EMPEROR Vs. SEKENDAR ALI SHAH RAHAM ALI SHAH

Decided On August 22, 1940
EMPEROR Appellant
V/S
SEKENDAR ALI SHAH RAHAM ALI SHAH Respondents

JUDGEMENT

(1.) In this case the accused Sekendar Ali Shah, has been convicted by the unanimous verdict of the jury under Section 302, Indian Penal Code, of the murder of his wife. The learned Additional Sessions Judge of Bakarganj accepting the verdict has convicted the accused and sentenced him to death, and has submitted the case to this Court for confirmation. There is also an appeal by the accused. The appeal and the reference have been heard together. The story is that on the night of 17/18 March last the deceased woman with two stepdaughters, aged eight and nine years and two other small babies were asleep in the family hut. The girls awoke and saw someone going out of the hut and the mother was found to have had her throat cut. The villagers came to the spot and information was given at the thana on the following morning by the father of the deceased woman. The Assistant Sub-Inspector came on investigation and the accused was arrested on the third day by a dafadar in a grove of trees near a tank some two miles off. His story is that he was in the house of his Talai on the night of the occurrence and knew nothing about it, and that he was returning on hearing of his wife's death when he was arrested. Some blood was found on his lungi at the time of his arrest.

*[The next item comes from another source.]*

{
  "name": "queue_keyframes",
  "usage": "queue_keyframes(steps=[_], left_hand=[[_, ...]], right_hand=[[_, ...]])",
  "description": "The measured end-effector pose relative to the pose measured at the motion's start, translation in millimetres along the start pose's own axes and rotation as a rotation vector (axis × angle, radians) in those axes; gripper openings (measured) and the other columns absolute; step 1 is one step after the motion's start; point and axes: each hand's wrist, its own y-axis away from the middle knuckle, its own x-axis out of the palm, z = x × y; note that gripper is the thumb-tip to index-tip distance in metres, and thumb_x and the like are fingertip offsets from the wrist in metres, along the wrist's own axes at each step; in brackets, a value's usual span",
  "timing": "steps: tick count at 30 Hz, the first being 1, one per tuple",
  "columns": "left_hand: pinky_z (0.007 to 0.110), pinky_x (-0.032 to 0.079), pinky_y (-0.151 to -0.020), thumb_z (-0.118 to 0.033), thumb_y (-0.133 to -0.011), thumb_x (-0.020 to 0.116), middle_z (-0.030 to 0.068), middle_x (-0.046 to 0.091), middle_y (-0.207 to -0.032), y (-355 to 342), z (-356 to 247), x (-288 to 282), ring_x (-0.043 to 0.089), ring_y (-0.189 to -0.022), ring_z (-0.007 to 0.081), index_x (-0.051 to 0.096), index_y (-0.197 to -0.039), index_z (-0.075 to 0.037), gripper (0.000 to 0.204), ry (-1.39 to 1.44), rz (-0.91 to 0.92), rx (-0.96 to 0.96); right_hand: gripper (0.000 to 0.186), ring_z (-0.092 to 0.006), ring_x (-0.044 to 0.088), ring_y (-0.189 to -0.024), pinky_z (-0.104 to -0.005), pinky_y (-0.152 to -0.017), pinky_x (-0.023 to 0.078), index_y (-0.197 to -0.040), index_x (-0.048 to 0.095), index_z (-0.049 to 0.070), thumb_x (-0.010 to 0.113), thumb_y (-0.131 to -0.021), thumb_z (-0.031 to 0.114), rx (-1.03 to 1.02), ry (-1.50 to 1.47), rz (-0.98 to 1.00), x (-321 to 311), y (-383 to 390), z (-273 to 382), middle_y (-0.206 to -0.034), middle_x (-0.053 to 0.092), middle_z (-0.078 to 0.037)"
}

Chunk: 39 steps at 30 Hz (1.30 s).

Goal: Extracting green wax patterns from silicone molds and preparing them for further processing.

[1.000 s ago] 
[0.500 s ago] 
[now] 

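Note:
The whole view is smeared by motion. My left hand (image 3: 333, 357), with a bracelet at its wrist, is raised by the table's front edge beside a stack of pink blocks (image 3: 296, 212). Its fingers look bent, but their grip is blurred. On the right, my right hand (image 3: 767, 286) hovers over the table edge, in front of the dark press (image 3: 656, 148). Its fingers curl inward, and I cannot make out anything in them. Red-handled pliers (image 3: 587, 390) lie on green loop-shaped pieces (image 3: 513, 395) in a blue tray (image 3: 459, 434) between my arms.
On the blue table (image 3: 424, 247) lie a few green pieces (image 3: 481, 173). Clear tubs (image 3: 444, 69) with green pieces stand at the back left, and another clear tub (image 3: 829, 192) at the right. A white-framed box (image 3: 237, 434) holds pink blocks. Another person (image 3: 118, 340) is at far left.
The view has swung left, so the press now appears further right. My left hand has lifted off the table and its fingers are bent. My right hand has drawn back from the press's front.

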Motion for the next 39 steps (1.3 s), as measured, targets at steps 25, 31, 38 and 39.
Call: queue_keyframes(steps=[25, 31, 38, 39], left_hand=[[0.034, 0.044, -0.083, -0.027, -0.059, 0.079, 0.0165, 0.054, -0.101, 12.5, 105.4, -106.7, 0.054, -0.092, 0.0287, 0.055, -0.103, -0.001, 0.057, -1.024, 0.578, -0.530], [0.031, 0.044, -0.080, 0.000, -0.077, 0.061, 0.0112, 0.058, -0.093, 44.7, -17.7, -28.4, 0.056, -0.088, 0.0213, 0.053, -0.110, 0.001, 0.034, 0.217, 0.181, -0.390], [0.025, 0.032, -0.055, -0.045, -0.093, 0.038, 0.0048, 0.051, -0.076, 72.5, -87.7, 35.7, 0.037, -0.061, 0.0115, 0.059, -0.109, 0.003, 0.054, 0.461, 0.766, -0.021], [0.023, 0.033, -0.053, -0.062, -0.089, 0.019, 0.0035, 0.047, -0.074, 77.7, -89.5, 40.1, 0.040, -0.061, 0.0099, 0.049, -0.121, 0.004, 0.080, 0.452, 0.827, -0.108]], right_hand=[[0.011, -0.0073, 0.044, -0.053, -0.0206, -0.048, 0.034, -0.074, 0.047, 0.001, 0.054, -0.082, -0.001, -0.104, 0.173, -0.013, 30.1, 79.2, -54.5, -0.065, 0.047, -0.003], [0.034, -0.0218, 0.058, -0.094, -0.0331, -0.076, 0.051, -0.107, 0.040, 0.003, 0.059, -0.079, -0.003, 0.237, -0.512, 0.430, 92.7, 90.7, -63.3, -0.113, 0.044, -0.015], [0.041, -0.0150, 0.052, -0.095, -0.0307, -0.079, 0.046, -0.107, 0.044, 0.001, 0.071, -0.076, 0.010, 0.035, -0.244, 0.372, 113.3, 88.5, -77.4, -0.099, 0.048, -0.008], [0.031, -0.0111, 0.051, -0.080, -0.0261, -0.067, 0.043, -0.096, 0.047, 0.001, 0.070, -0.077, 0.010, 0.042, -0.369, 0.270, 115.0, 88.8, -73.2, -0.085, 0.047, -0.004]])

(2.) The two daughters were first examined under Section 164, Criminal P. C, by a Magistrate on 24 March and then again in the committing Court on 30 April, and finally in the present trial. The girl, Ayesha Khatun, the elder, in her story in the trial Court stated that her father was in the hut, but sleeping in a separate bed from the deceased woman, Asia Khatun, and that she saw somebody going out of the hut, but could not recognize him, In her statement before the committing Magistrate she gave a rather similar version, but stated that her father made them sleep with him instead of with her step-mother as was usual. She also there made a statement that her father had kicked his wife on Sunday at noon because she had grumbled that he was not properly working. In her statement under Section 164, Criminal P.C., she had said that she woke up on hearing a noise and cried out saying that her father was being carried away and her father ran away. She also stated that during daytime her father wanted to drive her mother out and that he was sitting with a dao and sota saying that people would come to beat him. The other girl Mamuda Khatun, aged eight years, in the trial Court said that she did cot know where her father was sleeping as be came back from the hat after they had retired for the night and that she had not seen him after he left for the hat; but she did say that she slept in the same bed where her father generally sleeps. She said that she saw a man getting out of the bera, but that she did not see who it was.

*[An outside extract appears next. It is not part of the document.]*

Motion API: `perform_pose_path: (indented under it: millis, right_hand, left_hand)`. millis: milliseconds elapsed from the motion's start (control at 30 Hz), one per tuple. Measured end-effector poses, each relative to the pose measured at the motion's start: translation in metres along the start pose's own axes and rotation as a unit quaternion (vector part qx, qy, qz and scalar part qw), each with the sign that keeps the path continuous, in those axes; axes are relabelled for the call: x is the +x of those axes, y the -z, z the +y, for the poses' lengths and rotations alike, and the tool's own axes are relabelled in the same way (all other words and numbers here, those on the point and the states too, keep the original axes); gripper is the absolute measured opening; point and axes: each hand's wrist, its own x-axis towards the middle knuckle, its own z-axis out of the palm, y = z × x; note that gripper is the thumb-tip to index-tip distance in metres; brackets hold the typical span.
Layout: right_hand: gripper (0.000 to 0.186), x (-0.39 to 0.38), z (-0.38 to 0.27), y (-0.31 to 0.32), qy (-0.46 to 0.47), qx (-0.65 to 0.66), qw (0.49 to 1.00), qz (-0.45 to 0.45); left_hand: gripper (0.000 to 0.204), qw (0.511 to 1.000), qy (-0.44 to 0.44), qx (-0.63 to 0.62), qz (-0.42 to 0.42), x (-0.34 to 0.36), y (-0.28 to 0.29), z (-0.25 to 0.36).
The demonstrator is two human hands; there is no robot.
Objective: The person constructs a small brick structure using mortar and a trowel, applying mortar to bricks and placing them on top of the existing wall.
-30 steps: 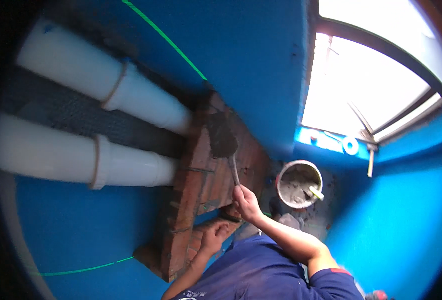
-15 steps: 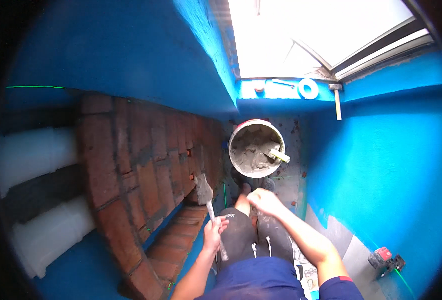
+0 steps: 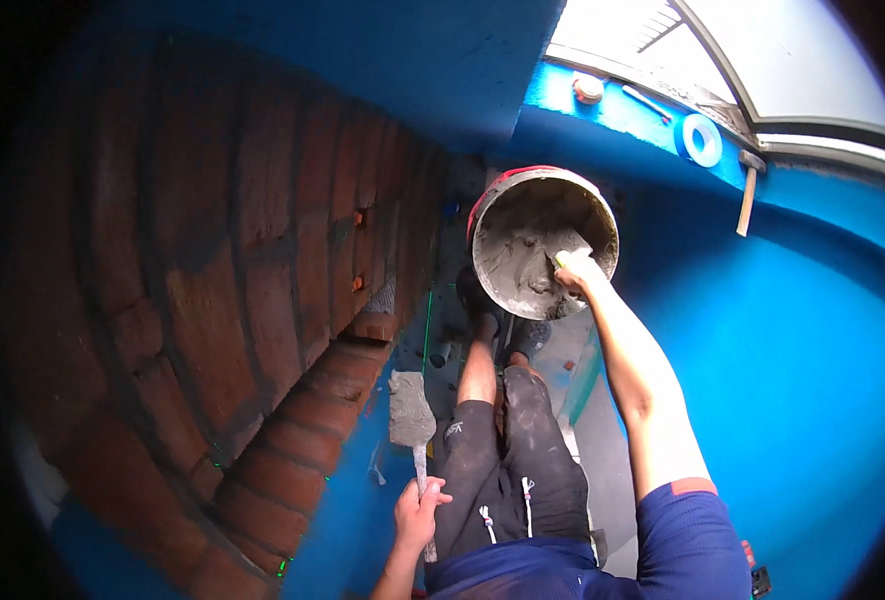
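Note:
My left hand (image 3: 418, 512) is closed around the handle of a trowel (image 3: 421, 465), whose blade, coated in grey mortar (image 3: 410, 405), points forward beside my left leg. My right arm reaches out to a bucket (image 3: 491, 192) of wet grey mortar (image 3: 513, 255). Inside its rim, my right hand (image 3: 580, 271) grips the yellow-green handle of a second trowel (image 3: 569, 241). That trowel's blade rests on the mortar. The bucket stands ahead of my feet, its mouth tilted towards me.
A brick structure (image 3: 203, 320) fills the left side, with a lower brick course (image 3: 298, 435) near me. On the blue window sill are a tape-like ring (image 3: 701, 140), a round container (image 3: 589, 88) and a hammer (image 3: 749, 190) hanging over the edge. Blue wall (image 3: 793, 330) bounds the right.
My right hand has moved forward into the bucket and taken hold of the trowel there. My left hand still holds its mortar-coated trowel, now lower in view. The view has shifted.

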Motion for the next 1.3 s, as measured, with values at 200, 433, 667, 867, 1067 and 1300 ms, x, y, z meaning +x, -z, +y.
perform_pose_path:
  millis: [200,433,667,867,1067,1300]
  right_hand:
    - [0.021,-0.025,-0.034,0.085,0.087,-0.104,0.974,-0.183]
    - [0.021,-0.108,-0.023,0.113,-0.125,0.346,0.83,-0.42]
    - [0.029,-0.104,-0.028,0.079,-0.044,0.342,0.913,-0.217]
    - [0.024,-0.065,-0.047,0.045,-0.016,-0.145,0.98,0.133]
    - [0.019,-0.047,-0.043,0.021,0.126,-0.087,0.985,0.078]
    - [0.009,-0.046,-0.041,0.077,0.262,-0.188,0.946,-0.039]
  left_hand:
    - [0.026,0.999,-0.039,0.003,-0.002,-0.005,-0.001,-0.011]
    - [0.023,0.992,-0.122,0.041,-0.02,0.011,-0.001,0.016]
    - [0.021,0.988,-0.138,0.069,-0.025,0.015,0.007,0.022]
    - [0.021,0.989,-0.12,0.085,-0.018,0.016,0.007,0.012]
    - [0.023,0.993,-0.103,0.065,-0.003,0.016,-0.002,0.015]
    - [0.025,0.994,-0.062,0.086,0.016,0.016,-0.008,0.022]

(3.) Before the committing Magistrate this girl had said that she and her sister had slept with her father as he asked them. But she said that they usually slept with their mother. She also stated that her father said that some people might come and kill him as he had enemies and so he asked them to sleep with him. She also told the story about her father having kicked her mother about a quarrel. In her statement under 13. 164, Criminal P. C, she first said that she had seen her father kill her mother and go away by cutting the bera and then qualified this by saying that she did not see the actual killing, but awoke on hearing a noise, and saw her father going out and her mother lying dead. She said that she was sleeping with her father at his request. It will be seen that the story of the elder girl remains much the same throughout, though there is some deterioration regarding the evidence as proved against her father. The story of the younger girl in the trial Court is very much weaker than her other stories and she does not even state that her father was in the hut on the night of the occurrence, whereas under Section 164 she explicitly made a statement that her father had killed her mother.